A. GÖLPINARLI :
Gerçekten de buydu şüphe ettiğiniz.
ADEM UĞUR :
İşte bu, şüphelenip durduğunuz şeydir.
ALİ FIKRİ YAVUZ :
İşte bu azab, sizin (dünyada) şübhe edip durduğunuz şeydir.
BEKİR SADAK :
(47-50) «ucluyu yakalayin, cehennemin ortasina surukleyin, sonra basina azap olarak kaynar su dokun» denir, sonra ona: «Tad bakalim, hani serefli olan, degerli olan yalniz sendin. Iste bu, suphelenip durdugunuz seydir» denir.
CELAL YILDIRIM :
Elbette bu, hakkında şüphe edip durduğunuz şeydir.
DİYANET :
“İşte bu, şüphelenip durduğunuz şeydir!”
DİYANET VAKFI :
(47-50) (Allah zebânilere emreder): Tutun onu! Cehennemin ortasına sürükleyin! Sonra başına azap olarak kaynar su dökün! (ve deyin ki:) Tat bakalım. Hani sen kendince üstündün, şerefliydin! İşte bu, şüphelenip durduğunuz şeydir.
DİYANET İSLERİ :
"Suçluyu yakalayın, cehennemin ortasına sürükleyin, sonra başına azap olarak kaynar su dökün" denir, sonra ona: "Tad bakalım, hani şerefli olan, değerli olan yalnız sendin. İşte bu, şüphelenip durduğunuz şeydir" denir.
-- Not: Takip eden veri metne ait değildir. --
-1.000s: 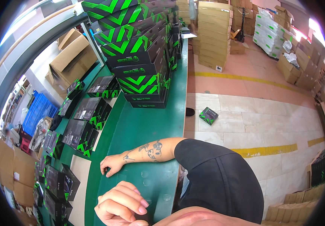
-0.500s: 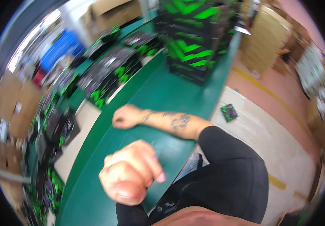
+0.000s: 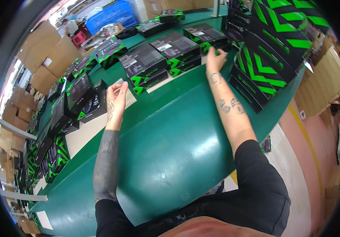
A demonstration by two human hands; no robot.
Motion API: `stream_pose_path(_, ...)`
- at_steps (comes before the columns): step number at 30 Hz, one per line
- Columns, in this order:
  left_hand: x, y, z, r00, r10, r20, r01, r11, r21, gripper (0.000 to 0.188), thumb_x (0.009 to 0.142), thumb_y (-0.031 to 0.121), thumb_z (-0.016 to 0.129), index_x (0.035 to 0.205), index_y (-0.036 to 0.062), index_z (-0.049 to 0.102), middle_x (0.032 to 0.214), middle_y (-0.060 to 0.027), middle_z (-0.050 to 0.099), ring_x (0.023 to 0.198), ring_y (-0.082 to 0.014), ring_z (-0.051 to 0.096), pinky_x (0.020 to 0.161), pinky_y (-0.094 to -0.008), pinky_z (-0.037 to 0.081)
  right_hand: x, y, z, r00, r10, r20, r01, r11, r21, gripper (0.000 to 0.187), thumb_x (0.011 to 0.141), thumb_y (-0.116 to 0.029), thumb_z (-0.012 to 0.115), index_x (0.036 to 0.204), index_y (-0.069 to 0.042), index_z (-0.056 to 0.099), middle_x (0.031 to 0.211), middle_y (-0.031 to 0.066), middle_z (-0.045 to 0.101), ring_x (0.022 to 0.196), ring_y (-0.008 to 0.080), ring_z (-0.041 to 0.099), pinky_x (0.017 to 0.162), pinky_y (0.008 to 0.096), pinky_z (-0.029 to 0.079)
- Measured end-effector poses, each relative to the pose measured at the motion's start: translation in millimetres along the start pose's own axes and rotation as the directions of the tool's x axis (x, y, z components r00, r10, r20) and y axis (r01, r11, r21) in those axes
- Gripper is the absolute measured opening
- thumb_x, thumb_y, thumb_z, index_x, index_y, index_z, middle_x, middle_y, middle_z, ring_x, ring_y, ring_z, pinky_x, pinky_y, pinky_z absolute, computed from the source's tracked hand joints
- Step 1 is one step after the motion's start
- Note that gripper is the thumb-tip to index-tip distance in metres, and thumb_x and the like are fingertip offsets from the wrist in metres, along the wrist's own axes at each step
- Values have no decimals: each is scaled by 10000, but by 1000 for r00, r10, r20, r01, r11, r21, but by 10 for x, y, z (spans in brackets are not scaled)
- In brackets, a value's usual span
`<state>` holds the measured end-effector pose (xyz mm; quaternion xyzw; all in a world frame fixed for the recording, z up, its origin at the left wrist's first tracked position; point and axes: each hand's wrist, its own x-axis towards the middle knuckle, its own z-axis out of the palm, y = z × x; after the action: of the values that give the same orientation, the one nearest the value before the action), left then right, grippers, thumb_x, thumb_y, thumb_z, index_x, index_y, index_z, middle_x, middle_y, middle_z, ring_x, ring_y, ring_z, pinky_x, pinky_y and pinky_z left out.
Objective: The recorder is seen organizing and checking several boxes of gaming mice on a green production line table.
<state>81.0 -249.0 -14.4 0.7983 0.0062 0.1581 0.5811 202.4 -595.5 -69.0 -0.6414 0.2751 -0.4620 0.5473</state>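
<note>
My left hand (image 3: 116,98) hovers over the pale inner ledge of the green table, beside a black-and-green box (image 3: 94,103). Its fingers are loosely bent and nothing shows in them. Farther right, my right hand (image 3: 216,60) reaches to the near corner of another black-and-green box (image 3: 205,34), fingers apart; whether they touch it I cannot tell. Between the hands, two stacks of such boxes stand on the ledge, one topped by a box (image 3: 143,59), the other by a box (image 3: 174,45). Both forearms stretch across the curved green tabletop (image 3: 174,142).
A tall stack of larger black-and-green cartons (image 3: 256,71) stands close to my right forearm. More boxes (image 3: 55,154) line the left side near metal posts. Behind are a blue crate (image 3: 111,17), brown cartons (image 3: 45,51) and a seated person (image 3: 71,27). A small box (image 3: 265,144) lies on the floor.
The view has swung to the right. My hands, earlier close to my body, are now stretched forward to the boxes and spread apart. The right hand's closed fingers have spread.
</note>
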Motion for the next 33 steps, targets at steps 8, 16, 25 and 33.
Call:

ELMALILI M. HAMDİ (ORJİNAL):
İşte o sizin şekk ve mücadele edip durduğunuz bu
ELMALILI M. HAMDİ (SADE.) :
İşte o sizin şüphe ve mücadele edip durduğunuz şey budur.
GÜLTEKİN ONAN :
Gerçekten bu sizin kuşkuya kapıldığınız şeydir.
H. BASRİ ÇANTAY :
«Şübhesiz ki bu, (hakkında) şübhe, ve mücâdele edib durduğunuz şeydir».